▸ PROBLEM TO WORK ON
Hand back every line from the beginning of the data below through the line containing "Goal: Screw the", word for word and free of pictures.

-- Opening Marker --

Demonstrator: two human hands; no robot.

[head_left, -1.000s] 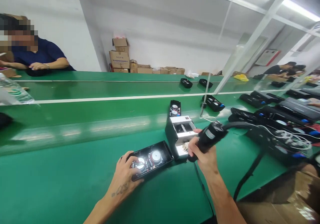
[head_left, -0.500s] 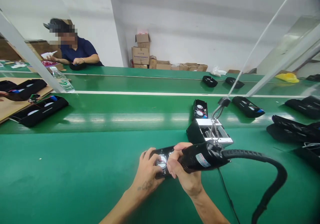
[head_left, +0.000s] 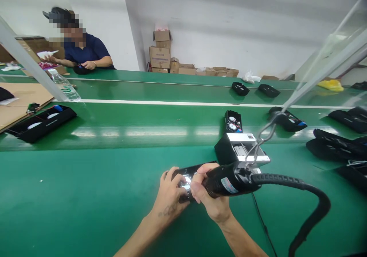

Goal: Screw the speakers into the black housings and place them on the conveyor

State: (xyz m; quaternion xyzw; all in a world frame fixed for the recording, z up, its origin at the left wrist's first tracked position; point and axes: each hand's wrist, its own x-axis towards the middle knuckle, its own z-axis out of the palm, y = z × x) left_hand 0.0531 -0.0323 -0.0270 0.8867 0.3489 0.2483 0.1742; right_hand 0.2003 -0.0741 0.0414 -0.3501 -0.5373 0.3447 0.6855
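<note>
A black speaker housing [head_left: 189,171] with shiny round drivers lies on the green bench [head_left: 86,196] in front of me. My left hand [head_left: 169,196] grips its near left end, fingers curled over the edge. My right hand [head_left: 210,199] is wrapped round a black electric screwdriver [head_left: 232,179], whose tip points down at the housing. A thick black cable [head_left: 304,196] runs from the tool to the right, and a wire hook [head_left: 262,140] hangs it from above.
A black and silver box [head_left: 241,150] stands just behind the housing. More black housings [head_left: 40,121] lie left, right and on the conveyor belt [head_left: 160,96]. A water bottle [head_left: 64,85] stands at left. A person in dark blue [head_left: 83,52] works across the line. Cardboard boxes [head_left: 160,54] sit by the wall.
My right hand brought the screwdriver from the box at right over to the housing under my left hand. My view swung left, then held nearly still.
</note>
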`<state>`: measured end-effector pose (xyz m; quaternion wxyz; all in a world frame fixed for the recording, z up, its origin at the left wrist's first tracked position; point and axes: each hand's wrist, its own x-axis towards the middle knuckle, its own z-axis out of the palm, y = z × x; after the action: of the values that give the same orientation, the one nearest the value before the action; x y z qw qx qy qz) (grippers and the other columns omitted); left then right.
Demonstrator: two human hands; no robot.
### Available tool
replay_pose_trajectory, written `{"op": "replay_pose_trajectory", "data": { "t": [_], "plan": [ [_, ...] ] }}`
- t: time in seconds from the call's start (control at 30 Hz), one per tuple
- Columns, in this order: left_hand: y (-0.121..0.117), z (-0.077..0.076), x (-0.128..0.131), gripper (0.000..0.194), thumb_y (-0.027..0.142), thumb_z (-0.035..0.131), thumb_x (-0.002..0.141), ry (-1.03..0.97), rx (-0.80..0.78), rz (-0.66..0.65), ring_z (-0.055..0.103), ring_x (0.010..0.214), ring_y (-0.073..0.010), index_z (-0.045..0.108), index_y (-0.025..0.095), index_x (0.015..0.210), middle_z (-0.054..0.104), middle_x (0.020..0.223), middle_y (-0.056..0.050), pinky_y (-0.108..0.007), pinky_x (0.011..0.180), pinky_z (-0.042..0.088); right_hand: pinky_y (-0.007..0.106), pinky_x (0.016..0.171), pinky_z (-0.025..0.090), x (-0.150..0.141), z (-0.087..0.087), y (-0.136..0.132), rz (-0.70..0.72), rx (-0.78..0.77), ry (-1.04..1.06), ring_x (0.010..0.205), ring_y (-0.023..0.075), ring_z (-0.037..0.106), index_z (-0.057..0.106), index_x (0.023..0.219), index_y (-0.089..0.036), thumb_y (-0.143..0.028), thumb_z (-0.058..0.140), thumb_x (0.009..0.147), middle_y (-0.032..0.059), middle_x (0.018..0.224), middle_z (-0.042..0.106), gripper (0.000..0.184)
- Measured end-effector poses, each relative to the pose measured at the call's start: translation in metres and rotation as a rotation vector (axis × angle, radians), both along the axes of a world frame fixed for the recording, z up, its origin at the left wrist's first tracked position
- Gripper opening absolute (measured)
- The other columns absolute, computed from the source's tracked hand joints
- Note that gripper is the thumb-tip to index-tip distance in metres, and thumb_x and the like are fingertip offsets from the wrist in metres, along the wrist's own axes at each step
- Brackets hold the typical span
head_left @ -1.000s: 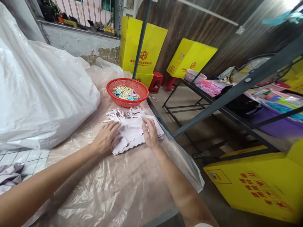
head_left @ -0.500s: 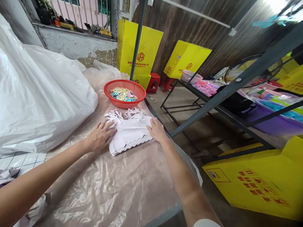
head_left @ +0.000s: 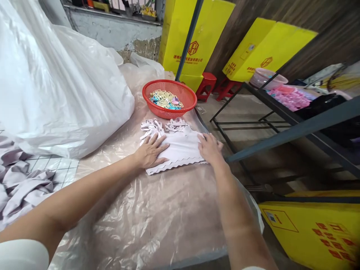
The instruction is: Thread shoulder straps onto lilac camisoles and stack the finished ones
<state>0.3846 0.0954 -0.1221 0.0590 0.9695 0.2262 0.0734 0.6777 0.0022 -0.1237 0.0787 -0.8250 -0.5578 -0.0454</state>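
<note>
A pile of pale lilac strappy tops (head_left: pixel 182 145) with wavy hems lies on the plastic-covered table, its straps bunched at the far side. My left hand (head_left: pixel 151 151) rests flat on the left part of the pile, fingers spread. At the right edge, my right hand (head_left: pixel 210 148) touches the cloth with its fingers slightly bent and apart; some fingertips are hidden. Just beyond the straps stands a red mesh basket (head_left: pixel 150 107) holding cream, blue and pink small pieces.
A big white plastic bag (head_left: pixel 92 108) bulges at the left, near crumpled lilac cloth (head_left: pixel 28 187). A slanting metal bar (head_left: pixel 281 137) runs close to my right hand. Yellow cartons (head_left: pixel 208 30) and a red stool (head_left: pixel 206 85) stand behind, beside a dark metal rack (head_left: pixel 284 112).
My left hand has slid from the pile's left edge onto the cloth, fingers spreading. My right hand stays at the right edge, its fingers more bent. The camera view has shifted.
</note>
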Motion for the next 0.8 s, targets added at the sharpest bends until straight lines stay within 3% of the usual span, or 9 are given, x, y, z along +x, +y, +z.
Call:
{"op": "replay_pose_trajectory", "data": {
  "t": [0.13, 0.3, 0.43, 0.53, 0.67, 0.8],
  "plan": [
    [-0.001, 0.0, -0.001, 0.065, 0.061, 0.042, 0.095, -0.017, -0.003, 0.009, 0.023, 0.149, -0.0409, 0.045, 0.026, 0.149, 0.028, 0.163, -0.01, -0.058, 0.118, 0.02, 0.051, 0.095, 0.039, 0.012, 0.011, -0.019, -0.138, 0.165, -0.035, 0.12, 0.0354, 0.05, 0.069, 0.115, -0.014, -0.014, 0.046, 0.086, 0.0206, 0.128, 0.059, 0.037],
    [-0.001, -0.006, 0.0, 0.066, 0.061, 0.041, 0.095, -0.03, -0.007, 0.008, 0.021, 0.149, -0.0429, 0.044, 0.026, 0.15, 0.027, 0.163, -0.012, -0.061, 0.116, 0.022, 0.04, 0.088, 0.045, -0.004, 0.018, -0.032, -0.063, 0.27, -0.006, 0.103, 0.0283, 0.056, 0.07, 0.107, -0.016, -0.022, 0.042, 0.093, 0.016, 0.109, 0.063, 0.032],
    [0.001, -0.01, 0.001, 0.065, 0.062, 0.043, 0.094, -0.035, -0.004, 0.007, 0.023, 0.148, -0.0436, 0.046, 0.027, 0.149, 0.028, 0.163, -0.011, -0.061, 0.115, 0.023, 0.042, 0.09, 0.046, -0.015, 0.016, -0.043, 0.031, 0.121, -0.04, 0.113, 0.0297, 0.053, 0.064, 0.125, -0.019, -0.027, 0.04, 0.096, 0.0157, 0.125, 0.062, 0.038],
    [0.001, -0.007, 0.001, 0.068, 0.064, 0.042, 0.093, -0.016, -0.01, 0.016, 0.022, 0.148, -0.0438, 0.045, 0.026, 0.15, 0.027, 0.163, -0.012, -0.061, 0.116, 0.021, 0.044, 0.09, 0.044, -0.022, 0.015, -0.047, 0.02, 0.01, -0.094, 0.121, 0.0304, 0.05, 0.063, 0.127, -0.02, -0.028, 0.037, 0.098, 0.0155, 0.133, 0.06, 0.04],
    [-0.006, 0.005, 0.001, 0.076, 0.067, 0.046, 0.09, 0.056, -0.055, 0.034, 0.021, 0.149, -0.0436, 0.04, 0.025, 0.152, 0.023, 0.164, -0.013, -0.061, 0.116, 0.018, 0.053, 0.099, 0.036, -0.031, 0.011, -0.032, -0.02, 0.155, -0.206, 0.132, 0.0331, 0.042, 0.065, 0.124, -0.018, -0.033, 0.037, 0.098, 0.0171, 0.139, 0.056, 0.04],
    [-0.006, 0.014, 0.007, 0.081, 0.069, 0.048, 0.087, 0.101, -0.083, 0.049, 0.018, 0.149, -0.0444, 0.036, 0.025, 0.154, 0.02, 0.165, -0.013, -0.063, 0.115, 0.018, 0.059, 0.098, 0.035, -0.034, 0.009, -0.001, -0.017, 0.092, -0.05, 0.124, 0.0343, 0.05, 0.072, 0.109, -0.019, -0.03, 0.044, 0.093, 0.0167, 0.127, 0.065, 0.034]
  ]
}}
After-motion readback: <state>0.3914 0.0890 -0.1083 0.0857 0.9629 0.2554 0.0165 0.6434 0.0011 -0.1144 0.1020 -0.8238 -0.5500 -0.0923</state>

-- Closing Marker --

▸ OUTPUT FOR THIS TASK
Demonstrator: two human hands; no robot.

[head_left, -1.000s] 
[head_left, -0.500s] 
[head_left, +0.000s] 

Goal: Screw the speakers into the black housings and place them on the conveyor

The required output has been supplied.